__Your assignment__. Report the count of lines below that include "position", without any other text.
Start of Supplied material
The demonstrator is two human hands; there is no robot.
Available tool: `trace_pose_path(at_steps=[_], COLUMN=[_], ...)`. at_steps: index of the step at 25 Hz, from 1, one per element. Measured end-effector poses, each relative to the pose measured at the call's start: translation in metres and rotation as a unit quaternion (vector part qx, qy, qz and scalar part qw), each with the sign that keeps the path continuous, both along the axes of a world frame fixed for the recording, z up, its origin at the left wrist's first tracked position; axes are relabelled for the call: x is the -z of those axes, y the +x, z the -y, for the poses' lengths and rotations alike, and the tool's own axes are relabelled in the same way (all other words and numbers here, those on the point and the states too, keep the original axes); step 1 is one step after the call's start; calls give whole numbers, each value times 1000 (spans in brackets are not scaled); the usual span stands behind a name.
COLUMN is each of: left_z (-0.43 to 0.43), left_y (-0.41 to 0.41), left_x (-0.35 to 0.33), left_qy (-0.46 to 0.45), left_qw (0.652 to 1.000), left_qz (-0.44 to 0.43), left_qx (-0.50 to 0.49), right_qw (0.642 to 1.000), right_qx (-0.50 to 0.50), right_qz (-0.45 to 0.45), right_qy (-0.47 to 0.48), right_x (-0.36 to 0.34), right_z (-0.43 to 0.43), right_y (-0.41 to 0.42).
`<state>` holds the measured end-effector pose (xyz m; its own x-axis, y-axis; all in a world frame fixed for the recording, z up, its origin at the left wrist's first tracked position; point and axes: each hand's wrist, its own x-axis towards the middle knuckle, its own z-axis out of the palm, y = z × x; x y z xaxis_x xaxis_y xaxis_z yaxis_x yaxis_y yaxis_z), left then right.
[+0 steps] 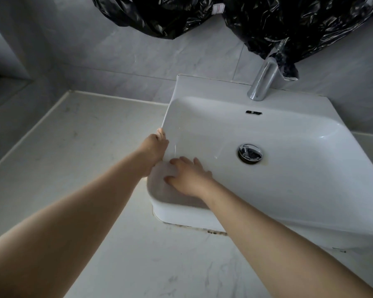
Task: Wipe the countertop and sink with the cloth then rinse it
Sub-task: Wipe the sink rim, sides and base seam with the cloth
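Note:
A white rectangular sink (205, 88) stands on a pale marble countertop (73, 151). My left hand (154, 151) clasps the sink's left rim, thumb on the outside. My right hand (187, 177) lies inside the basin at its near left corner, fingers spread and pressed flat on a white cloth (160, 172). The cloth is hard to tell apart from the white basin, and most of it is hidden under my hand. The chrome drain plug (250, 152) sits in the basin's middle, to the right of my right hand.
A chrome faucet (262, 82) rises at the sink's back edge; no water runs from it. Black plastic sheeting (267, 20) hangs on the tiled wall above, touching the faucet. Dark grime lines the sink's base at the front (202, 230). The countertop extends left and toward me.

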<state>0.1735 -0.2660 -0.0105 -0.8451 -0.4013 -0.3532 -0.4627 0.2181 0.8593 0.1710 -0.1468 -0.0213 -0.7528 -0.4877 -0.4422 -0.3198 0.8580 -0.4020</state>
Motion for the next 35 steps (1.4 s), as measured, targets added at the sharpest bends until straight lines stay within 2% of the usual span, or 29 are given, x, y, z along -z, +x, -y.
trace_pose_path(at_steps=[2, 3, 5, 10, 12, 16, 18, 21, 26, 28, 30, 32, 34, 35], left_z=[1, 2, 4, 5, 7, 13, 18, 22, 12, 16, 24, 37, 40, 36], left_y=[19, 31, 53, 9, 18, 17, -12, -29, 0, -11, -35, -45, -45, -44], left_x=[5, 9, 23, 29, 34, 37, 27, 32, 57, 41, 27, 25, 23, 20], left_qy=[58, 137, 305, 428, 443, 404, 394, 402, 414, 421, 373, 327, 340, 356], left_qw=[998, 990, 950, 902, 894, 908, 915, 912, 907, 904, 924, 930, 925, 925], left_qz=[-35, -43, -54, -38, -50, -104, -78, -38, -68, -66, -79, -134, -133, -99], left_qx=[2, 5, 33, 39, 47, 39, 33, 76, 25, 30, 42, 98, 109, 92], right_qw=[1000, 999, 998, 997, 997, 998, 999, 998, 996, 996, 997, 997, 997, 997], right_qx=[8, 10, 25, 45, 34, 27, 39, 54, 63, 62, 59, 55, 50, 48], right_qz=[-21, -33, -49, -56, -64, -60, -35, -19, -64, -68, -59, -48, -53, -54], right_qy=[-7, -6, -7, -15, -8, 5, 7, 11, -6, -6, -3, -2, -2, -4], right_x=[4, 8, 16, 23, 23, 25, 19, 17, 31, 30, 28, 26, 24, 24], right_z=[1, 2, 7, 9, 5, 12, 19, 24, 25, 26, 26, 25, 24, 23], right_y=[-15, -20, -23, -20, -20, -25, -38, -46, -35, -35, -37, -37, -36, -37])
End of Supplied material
__Exercise response__. 2